Block-level Deduplication with configurable block size is to be expected by the administrators.
De duplication must be across the protocols. That is, if the data is downloaded by a client from a server using HTTP protocol first time and same data is downloaded by the client from the same server, but using CIFS, it is expected that actual data is not seen on the WAN link. That is deduplication must happen across protocols.
Dedup feature efficiency when the data is not changed on the server, but being downloaded by the client again. In this case, it is expected that no data, but only the blocks identifiers would be sent on the WAN link, that is, 100% dedup efficiency expected.
Minimal changes to the data on the server should also lead to near 100% dedup efficiency. For example, if the additional data of few bytes is added in the beginning of the file in the server, only the changed data or atmost one or two additional blocks of data is expected to be seen on the WAN link when client downloads the changed file. This change in the data should not lead to transfer of complete file content. In further attempts of same file download should have again 100% dedup efficiency assuming that the file is not changed on the server.
Blocks that are stored by the WAN optimization should be persistent. This data should be available after any device restarts. Example scenario: A file is downloaded by the client machine from server machine. WAN optimization devices cache the blocks of data. Restart the device and download the same file from the server. There should be 100% dedup efficiency. It is understandable that devices take some time to recreate the internal serach lists from the disk when the device restarts. During this time the any download of the file will not be able to achieve 100% dedup. But when the system is ready with internal lists, it should lead to 100% dedup efficiency.
Look for amount of disk space and memory the device has. Dedup efficiency is directly proportional to this. Some devices don't support the disk drives for storing the dedup data. It would have multiple problems:

Dedup efficiency will not be good as DDR space is limited to store both search lists and data blocks.
When device restarts, there is no data in the DDR which leads to learning the data afresh.

Dedup efficiency, when tools like fragroute are used, is as good as the cases when it is not used. It appears that some WAN optimization devices don't work well in these scenarios. One might argue that fragroute is a lab tool, but it is necessary to remember that fragroute is simulating some real network conditions.
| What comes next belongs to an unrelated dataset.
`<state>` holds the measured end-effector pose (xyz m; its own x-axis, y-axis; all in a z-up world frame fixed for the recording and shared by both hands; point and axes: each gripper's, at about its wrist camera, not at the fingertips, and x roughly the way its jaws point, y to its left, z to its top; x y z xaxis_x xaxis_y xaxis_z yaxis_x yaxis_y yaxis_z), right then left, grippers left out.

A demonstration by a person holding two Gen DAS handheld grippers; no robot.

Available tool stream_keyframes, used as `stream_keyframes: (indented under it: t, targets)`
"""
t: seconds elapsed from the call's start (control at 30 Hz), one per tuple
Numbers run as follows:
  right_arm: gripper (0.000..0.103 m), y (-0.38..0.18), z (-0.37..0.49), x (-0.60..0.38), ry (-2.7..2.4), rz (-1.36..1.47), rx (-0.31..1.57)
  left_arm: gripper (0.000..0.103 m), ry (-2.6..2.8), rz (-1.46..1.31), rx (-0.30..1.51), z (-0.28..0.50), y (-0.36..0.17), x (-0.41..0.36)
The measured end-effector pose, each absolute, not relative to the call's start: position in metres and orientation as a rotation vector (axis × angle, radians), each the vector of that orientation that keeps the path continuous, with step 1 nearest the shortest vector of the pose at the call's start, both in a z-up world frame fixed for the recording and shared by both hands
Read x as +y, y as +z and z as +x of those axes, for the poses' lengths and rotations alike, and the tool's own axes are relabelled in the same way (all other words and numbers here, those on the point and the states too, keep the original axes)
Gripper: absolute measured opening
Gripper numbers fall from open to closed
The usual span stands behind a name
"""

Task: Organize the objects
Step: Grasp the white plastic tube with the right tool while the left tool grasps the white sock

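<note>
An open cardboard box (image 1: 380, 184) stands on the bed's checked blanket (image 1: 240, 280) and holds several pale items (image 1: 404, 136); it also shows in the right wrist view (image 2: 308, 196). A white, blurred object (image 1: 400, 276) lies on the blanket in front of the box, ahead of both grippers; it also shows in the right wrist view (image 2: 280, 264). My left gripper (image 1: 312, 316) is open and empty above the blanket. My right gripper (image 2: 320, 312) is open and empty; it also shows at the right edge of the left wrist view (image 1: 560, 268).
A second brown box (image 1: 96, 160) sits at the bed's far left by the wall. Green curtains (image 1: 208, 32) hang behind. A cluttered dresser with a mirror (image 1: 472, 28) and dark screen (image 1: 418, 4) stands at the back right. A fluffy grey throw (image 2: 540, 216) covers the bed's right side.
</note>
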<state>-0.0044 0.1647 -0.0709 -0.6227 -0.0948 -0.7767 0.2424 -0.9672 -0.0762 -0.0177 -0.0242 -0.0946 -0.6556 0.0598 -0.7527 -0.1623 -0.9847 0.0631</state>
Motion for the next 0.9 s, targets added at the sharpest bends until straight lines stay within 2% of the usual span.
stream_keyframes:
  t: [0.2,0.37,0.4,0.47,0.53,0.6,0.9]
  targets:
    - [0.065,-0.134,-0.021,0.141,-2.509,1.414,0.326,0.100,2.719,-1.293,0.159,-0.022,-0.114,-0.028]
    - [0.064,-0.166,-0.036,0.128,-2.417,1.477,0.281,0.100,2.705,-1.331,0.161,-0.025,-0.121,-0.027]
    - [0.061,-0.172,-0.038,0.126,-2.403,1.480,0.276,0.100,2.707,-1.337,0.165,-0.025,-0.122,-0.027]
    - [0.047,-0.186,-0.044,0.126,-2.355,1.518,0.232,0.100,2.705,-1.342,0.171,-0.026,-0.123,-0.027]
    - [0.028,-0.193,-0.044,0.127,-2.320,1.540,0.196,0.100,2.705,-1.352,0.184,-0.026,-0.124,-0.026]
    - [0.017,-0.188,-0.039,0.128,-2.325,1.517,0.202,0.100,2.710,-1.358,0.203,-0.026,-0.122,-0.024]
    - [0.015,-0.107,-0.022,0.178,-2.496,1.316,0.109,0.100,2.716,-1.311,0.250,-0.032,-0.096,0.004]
For example, it is normal practice to break the TCP segments to smaller segments to reduce head-of-line blocking created by large TCP packets to allow VOIP RTP traffic. 'Frag Route' tool can be used to do multiple things such as:

Breaking the TCP segments to smaller segments.
Breaking IP datagrams to multiple IP fragments.
Reordering of TCP segments and IP datagrams/fragments.

Whatever disk size the WAN optimization devices have, it may not be sufficient when compared with amount of new data that is flowing on the WAN links. It is expected that WAN optimization devices throw the blocks which were not used for a long time to make space for new data. New data should be given higher priority all the time. One way to test to ensure this is to fill the disk by sending unique blocks of data. Then let the client download a big file from the server and ensure that there si 100% dedup efficiency when the client downloads the same file again.
Support for Protocol adapters : Expect protocol adapters for different protocols for following reasons.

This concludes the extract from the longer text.